*REQUIRED WORK*. Each line below needs to be printed again exactly.
■ ■ ■ ■
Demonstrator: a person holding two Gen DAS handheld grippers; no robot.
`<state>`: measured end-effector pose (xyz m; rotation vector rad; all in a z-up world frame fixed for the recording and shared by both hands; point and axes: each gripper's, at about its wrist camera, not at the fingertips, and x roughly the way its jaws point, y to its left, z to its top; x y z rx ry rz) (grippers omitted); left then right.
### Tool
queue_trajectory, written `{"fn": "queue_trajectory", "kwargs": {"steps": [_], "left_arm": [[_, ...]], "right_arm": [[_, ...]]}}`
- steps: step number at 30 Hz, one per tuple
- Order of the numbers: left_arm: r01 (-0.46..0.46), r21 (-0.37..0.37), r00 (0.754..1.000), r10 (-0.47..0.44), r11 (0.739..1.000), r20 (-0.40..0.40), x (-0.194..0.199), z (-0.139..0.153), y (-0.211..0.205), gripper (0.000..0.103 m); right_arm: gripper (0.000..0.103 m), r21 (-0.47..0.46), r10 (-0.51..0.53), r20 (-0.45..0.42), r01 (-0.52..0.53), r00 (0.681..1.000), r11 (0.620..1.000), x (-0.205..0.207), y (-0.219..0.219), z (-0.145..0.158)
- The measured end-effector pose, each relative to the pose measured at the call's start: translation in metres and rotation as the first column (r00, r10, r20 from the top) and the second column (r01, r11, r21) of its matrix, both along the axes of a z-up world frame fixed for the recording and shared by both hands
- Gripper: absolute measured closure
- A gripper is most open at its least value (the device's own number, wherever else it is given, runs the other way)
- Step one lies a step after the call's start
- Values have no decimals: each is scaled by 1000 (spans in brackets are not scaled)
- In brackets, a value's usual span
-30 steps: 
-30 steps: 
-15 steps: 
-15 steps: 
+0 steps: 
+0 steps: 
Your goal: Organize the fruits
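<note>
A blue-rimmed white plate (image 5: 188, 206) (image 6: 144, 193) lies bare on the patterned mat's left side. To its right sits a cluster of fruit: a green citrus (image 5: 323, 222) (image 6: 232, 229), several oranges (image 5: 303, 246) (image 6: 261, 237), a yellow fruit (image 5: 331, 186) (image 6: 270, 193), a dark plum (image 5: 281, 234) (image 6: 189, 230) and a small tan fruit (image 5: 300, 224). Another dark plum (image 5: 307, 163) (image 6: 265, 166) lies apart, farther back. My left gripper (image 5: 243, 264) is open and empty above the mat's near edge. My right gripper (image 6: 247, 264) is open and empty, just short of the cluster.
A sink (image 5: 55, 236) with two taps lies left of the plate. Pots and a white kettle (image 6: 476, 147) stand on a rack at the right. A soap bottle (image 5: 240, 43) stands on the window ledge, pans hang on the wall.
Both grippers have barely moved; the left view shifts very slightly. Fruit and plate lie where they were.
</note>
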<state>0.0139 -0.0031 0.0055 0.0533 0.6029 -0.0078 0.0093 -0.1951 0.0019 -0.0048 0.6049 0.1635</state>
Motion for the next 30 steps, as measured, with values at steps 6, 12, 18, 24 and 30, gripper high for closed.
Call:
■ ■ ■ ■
*ANSWER SECTION*.
Demonstrator: a person holding two Gen DAS handheld grippers; no robot.
`<state>`: measured end-effector pose (xyz m; rotation vector rad; all in a z-up world frame fixed for the recording and shared by both hands; point and axes: each gripper's, at about its wrist camera, not at the fingertips, and x roughly the way its jaws point, y to its left, z to its top; x y z rx ry rz) (grippers omitted); left then right.
### Tool
queue_trajectory, written `{"fn": "queue_trajectory", "kwargs": {"steps": [_], "left_arm": [[_, ...]], "right_arm": [[_, ...]]}}`
- steps: step number at 30 Hz, one per tuple
- Order of the numbers: left_arm: r01 (-0.46..0.46), r21 (-0.37..0.37), r00 (0.754..1.000), r10 (-0.47..0.44), r11 (0.739..1.000), r20 (-0.40..0.40), x (-0.194..0.199), z (-0.139..0.153), y (-0.211..0.205), gripper (0.000..0.103 m); right_arm: gripper (0.000..0.103 m), r21 (-0.47..0.46), r10 (-0.51..0.53), r20 (-0.45..0.42), r01 (-0.52..0.53), r00 (0.681..1.000), r11 (0.620..1.000), x (-0.205..0.207), y (-0.219..0.219), z (-0.145..0.158)
- The measured end-effector pose, each relative to the pose measured at the call's start: translation in metres and rotation as the first column (r00, r10, r20 from the top) and the second column (r01, r11, r21) of its matrix, both along the axes of a z-up world frame fixed for the recording and shared by both hands
- Gripper: absolute measured closure
- A gripper is most open at its least value (the device's own number, wherever else it is given, runs the other way)
- Step one lies a step after the call's start
- Values have no decimals: each is scaled by 1000 (spans in brackets are not scaled)
- In brackets, a value's usual span
-30 steps: 
-30 steps: 
-15 steps: 
-15 steps: 
+0 steps: 
+0 steps: 
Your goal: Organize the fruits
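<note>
A blue-rimmed white plate (image 5: 188, 206) (image 6: 144, 193) lies bare on the patterned mat's left side. To its right sits a cluster of fruit: a green citrus (image 5: 323, 222) (image 6: 232, 229), several oranges (image 5: 303, 246) (image 6: 261, 237), a yellow fruit (image 5: 331, 186) (image 6: 270, 193), a dark plum (image 5: 281, 234) (image 6: 189, 230) and a small tan fruit (image 5: 300, 224). Another dark plum (image 5: 307, 163) (image 6: 265, 166) lies apart, farther back. My left gripper (image 5: 243, 264) is open and empty above the mat's near edge. My right gripper (image 6: 247, 264) is open and empty, just short of the cluster.
A sink (image 5: 55, 236) with two taps lies left of the plate. Pots and a white kettle (image 6: 476, 147) stand on a rack at the right. A soap bottle (image 5: 240, 43) stands on the window ledge, pans hang on the wall.
Both grippers have barely moved; the left view shifts very slightly. Fruit and plate lie where they were.
</note>
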<state>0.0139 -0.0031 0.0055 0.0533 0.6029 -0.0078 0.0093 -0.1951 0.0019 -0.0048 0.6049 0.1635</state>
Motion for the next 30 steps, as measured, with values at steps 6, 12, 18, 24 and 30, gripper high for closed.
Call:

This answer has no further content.